Use `nrow()`, in conjuction with `seq()` to create a new `data.frame` called
`surveys_by_10` that includes every 10th row of the survey data frame
starting at row 10 (10, 20, 30, ...)
---
# Challenge 4
The function `table()` tabulates observations.
```{r table, eval=FALSE}
expt <- c("treat1", "treat2", "treat1", "treat3", "treat1",
"control", "treat1", "treat2", "treat3")
expt <- factor(expt)
table(expt)
```
* In which order are the treatments listed?

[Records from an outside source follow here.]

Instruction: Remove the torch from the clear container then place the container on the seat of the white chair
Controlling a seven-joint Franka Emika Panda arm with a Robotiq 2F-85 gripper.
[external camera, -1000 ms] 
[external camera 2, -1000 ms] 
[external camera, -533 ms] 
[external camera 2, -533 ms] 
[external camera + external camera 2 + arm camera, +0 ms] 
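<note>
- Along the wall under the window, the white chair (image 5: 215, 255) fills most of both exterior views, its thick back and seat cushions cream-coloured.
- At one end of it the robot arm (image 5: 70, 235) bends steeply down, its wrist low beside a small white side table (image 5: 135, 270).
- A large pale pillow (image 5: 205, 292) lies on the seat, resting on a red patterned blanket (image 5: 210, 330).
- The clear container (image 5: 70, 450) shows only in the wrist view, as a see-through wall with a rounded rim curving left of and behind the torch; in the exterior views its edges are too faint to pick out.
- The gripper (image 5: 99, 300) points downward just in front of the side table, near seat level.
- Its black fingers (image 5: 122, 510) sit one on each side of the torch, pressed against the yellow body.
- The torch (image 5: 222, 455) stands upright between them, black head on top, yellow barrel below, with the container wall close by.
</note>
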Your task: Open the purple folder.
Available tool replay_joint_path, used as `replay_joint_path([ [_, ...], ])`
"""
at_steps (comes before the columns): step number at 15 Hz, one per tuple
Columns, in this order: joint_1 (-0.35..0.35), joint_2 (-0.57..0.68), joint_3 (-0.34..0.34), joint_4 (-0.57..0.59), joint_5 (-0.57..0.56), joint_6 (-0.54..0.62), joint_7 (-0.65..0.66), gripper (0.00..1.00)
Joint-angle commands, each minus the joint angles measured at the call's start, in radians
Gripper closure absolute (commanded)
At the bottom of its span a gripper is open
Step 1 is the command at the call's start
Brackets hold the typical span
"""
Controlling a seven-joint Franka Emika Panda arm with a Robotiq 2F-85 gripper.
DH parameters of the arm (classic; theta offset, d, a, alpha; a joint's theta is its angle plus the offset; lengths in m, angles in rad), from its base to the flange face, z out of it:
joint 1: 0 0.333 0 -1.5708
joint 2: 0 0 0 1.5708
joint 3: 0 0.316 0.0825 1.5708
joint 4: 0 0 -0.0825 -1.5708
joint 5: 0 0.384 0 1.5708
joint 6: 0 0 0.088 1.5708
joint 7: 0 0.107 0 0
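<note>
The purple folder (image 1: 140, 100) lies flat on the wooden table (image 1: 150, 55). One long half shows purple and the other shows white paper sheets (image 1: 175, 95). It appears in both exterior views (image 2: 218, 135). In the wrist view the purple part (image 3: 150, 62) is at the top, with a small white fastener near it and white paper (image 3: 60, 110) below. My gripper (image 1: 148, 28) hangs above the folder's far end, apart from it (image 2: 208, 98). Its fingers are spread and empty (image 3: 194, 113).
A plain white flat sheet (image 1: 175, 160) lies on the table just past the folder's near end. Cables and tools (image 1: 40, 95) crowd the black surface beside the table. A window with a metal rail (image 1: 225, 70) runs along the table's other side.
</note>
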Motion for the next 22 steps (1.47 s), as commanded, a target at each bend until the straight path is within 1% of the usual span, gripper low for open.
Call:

* How can you recreate this table with "`control`" listed last instead
of first?
---
# Challenge 5
Using pipes, subset the data to include individuals collected before 1995,
and retain the columns `year`, `sex`, and `weight.`
---
# Challenge 6
Create a new dataframe from the survey data that meets the following
criteria:
- contains only the `species_id` column and a column that contains
values that are the square-root of `hindfoot_length` values (e.g. a new column
`hindfoot_sqrt`).
- In this `hindfoot_sqrt` column, there are no NA values
and all values are < 3.
Hint: think about how the commands should be ordered
---
# Challenge 7
How many times was each `plot_type` surveyed?
---
# Challenge 8
Use `group_by()` and `summarize()` to find the mean, min, and max hindfoot
length for each species.
---
# Challenge 9
What was the heaviest animal measured in each year? Return the columns `year`,
`genus`, `species`, and `weight`.
Hint: Use `filter()` rather than `summarize()`.
---
# Challenge 10
Make a scatterplot of `hindfoot_length` vs `weight`, but only for the
`species_id`, `"DM"`.
---
# Challenge 11
Use dplyr to calculate the mean `weight` and `hindfoot_length` as well
as the sample size for each species.
Make a scatterplot of mean `hindfoot_length` vs mean `weight`, with
the sizes of the points corresponding to the sample size.
---
# Challenge 12
Make a plot of counts of `species_id` `"DM"` and `"DS"` by year.
---
# Challenge 13
Try using `geom_histogram()` to make a histogram visualization of the
distribution of `weight`.
Hint: You want `weight` as the x-axis aesthetic. Try specifying `bins`
in `geom_histogram()`.
---
# Challenge 14
A variant on the box plot is the violin plot. Use `geom_violin()` to
make violin plots of `hindfoot_length` by `species_id`.
---
# Challenge 15
- Calculate counts grouped by year, species_id, and sex
- make the faceted plot splitting further by sex (within each panel)
- color by sex rather than species
---
# Challenge 16
- Create a new R Markdown document.
- Delete all of the R code chunks and write a bit of Markdown (some sections, some italicized
text, and an itemized list).
- Convert the document to a webpage.
---
# Challenge 17
Add code chunks to
- Load the ggplot2 package
- Read the portal data
- Create a plot
---
# Challenge 18
Use chunk options to control the size of a figure and to hide the
code.
---
# Challenge 19
Try out a bit of in-line R code.
# Capstone project
Create and compile an R Markdown report:
1. Load the `portal_data_joined.csv` data.
2. Create boxplots of weight by sex, _omitting individuals with
missing sex_.
3. Create a histogram of hindfoot lengths.
4. Create a scatterplot of hindfoot length vs weight for the species
`"DM"`, `"DO"`, and `"DS"`. _Use different colors for the three
species, and put the three species in different panels._
5. Create a table of counts of `"DM"` by plot type for the year 1977.
6. Create a line plot of the counts of `"DM"` in `"Rodent Exclosure"` plots over time.